SUPPLIED ENTRIES =>

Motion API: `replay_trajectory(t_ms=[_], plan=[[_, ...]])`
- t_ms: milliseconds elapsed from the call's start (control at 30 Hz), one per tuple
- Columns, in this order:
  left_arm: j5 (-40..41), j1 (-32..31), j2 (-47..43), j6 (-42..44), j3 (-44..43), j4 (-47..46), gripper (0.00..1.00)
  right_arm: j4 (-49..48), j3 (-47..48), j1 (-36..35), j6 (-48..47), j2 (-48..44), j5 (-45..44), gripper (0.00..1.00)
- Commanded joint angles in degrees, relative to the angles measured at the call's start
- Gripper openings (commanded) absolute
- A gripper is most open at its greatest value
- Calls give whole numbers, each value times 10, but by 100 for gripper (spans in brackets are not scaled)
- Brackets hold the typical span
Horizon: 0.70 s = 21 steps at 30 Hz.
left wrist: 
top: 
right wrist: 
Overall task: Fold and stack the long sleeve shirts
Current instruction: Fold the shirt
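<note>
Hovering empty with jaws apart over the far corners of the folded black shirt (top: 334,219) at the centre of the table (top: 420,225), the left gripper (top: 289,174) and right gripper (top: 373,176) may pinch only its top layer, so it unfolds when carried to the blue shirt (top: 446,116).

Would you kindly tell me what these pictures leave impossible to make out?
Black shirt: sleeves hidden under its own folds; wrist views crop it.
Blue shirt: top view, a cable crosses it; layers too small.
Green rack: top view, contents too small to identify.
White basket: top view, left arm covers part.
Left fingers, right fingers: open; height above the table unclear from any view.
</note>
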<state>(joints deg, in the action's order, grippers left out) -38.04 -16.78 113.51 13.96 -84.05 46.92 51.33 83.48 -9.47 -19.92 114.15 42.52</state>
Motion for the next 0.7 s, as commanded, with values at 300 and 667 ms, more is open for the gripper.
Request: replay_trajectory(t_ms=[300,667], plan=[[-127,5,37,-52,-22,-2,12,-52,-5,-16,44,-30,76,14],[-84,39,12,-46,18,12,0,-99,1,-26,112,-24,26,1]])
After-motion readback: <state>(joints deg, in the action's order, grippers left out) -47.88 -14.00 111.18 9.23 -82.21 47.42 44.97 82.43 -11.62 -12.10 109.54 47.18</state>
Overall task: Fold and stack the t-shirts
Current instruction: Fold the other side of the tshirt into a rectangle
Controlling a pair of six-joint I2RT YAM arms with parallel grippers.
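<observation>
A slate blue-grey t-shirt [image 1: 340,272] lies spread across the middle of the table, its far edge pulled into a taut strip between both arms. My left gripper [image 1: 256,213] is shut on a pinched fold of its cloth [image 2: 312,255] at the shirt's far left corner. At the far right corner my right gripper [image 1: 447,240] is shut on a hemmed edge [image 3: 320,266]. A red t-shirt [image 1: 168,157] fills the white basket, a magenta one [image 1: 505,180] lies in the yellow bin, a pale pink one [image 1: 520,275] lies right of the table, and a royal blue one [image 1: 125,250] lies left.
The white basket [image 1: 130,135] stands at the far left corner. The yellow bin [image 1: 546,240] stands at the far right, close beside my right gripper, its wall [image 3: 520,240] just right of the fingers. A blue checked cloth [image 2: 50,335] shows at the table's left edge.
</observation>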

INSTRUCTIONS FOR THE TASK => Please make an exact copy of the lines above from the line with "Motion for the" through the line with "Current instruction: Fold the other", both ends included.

EXERCISE RESULT =>
Motion for the next 0.7 s, as commanded, with values at 300 and 667 ms, more is open for the gripper.
Request: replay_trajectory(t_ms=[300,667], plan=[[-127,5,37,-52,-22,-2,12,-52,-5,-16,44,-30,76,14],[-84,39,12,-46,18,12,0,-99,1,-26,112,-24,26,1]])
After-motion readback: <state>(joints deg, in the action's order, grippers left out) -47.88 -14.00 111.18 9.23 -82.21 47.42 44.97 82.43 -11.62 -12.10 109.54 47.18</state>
Overall task: Fold and stack the t-shirts
Current instruction: Fold the other side of the tshirt into a rectangle

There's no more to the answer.